About a mile off the beach in Ocean View, not sure if you can cast that far though.

GPS 36 56.529N 76 11.454W


----------



## bscheel

Rick C. said:


> About a mile off the beach in Ocean View, not sure if you can cast that far though.
> 
> GPS 36 56.529N 76 11.454W


Thanks, Rick. Yeah... I don't think I can reach. Is it known for good fishing? I have been reading these forums for a long time and this was the first time I have heard of the ODU Reef.

~Brandon~


----------



## Fishman

You defiantly need a boat but if you go to Ships Cabin the restaurant walk out to the beach with a pair of binoculars and look jut to the left you will see a yellow buoy. That is the ODU or Ocean view Reef.

Hope this helps


----------



## bscheel

Fishman said:


> You defiantly need a boat but if you go to Ships Cabin the restaurant walk out to the beach with a pair of binoculars and look jut to the left you will see a yellow buoy. That is the ODU or Ocean view Reef.
> 
> Hope this helps


Thanks, Fishman. I will get out there as soon as my clunker of a boat is fixed. Anyone have a good contact for servicing old Johnson 100HP motors? They are from 1977.

~Brandon~


----------



## Capt.Skid

*ODU Marker Bouy*

The yellow marker bouy for the ODU reef is gone!! At present there is no bouy marking the location of the reef. You will need a GPS or Loran
and a good depth sounder to find it. The T.D. no`s. for the reef are,( 27227.4 / 41260.1 ) you
will probably have to convert these no`s. to 
Lat / Long no`s. Hope this helps.

Capt.Skid
"ONE MO PASS"


----------



## basstardo

bscheel said:


> Thanks, Fishman. I will get out there as soon as my clunker of a boat is fixed. Anyone have a good contact for servicing old Johnson 100HP motors? They are from 1977.
> 
> ~Brandon~


What's wrong with it? I'm pretty good at bringing old outboards back to life. I had an 82 that hadn't been started in 7 year that ran like a top when I was finished. PM me.


----------



## bscheel

basstardo said:


> What's wrong with it? I'm pretty good at bringing old outboards back to life. I had an 82 that hadn't been started in 7 year that ran like a top when I was finished. PM me.


OK... I PM'd you but that was my first PM so I hope it worked.

~Brandon~


----------



## basstardo

I got it. Sent you one back.


----------



## togman

*ODU Reef Bouy*

So the large yellow marker is gone? Wasn't there 3 other small markers white out there? (I am referring to 10 years ago)


----------



## Fishman

Capt.Skid said:


> The yellow marker bouy for the ODU reef is gone!! At present there is no bouy marking the location of the reef. You will need a GPS or Loran
> and a good depth sounder to find it. The T.D. no`s. for the reef are,( 27227.4 / 41260.1 ) you
> will probably have to convert these no`s. to
> Lat / Long no`s. Hope this helps.
> 
> Capt.Skid
> "ONE MO PASS"



I heard the same thing today sorry for the bad info

Try these Lat Lon numbers 36 56.529N 76 11.454W


----------



## togman

Anyone contacted the reef folks about the bouy being missing?
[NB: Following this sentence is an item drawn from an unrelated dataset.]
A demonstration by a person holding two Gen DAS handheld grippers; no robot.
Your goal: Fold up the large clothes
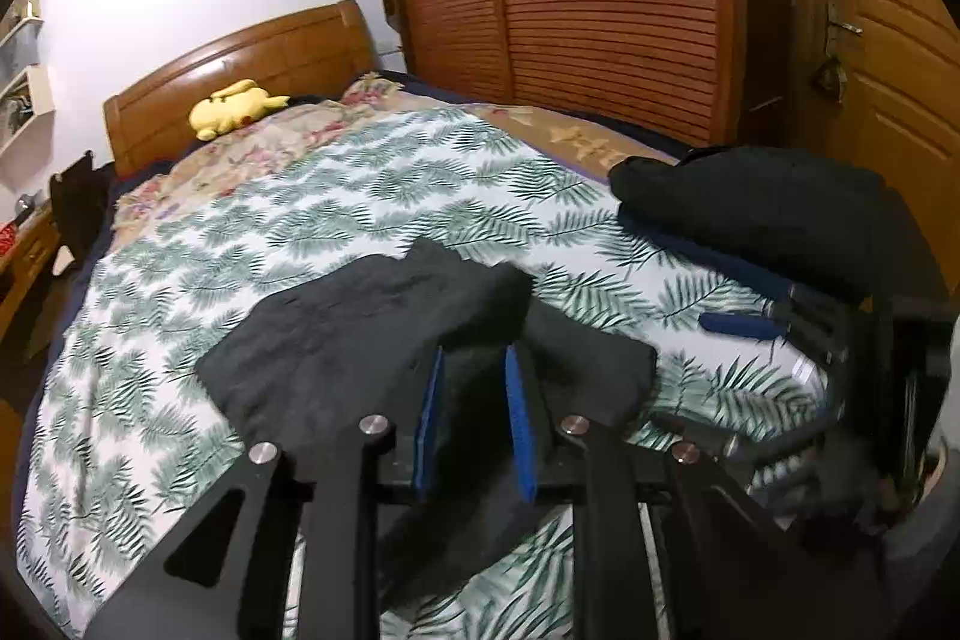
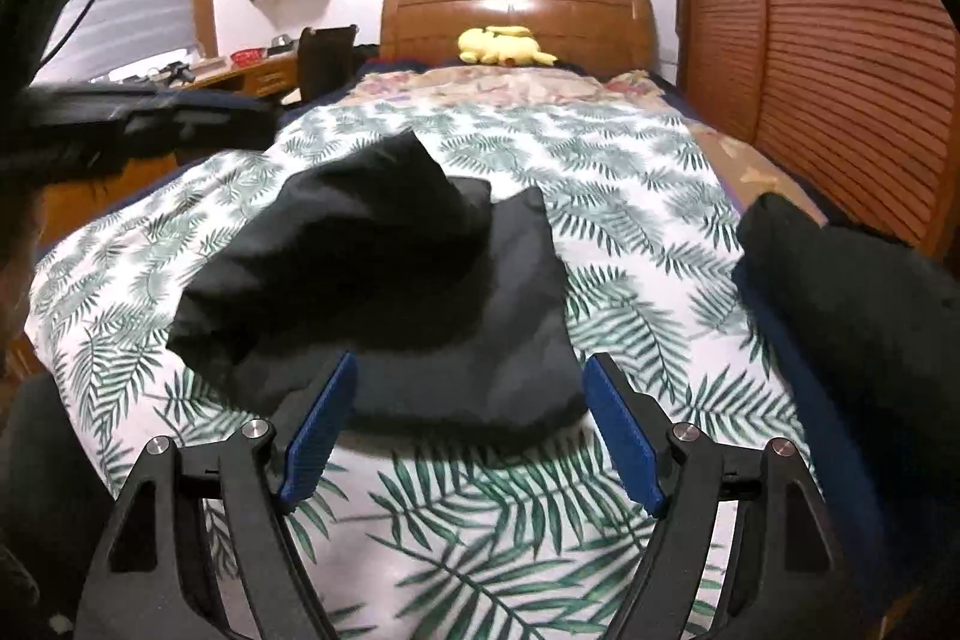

Lots of small stuff caught there years ago, any improvement lately or is just a forgotten project with no fish?


----------



## Fishman

Not forgotton but the last big storm took the buoy out. Lots of fish there like tog, flounder, striper and other little creatures with fins and scales.


----------



## ASK4Fish

*sure...you can fish it from shore...*

not really the reef but you can line up a good shot and pull flounder from the surrounding...head out to 11th bay at just about low tide...take a rod you don't mind dunking and wade/swim out to the sandbar...take a stringer and a minnow bucket w/ a carolina rig...cast out as far as you can and slowly drag in the minner...you can pull in flounder from the surrounding debris considering you've made it out 100 yd. and are casting ~30 more...be sure to hurry cuz once the tide starts coming back in you can easily get stranded...i used to do this but now i'd just rather hit it from a yak...


----------



## RACN35




----------



## togman

That bouy still missing? Anything biting there thhis time of the year?


----------



## Trapper

This time of year, in the early morning you can try trolling around for schoolies. In the fall nice croaker, During the summer months flounder. Most of the debris is covered up. however, every so often you can mark a spot. When the yellow marker is up you are in the middle of the debris area


----------



## RACN35

*ODU Reef 

36*56.527N

076*12.167W


----------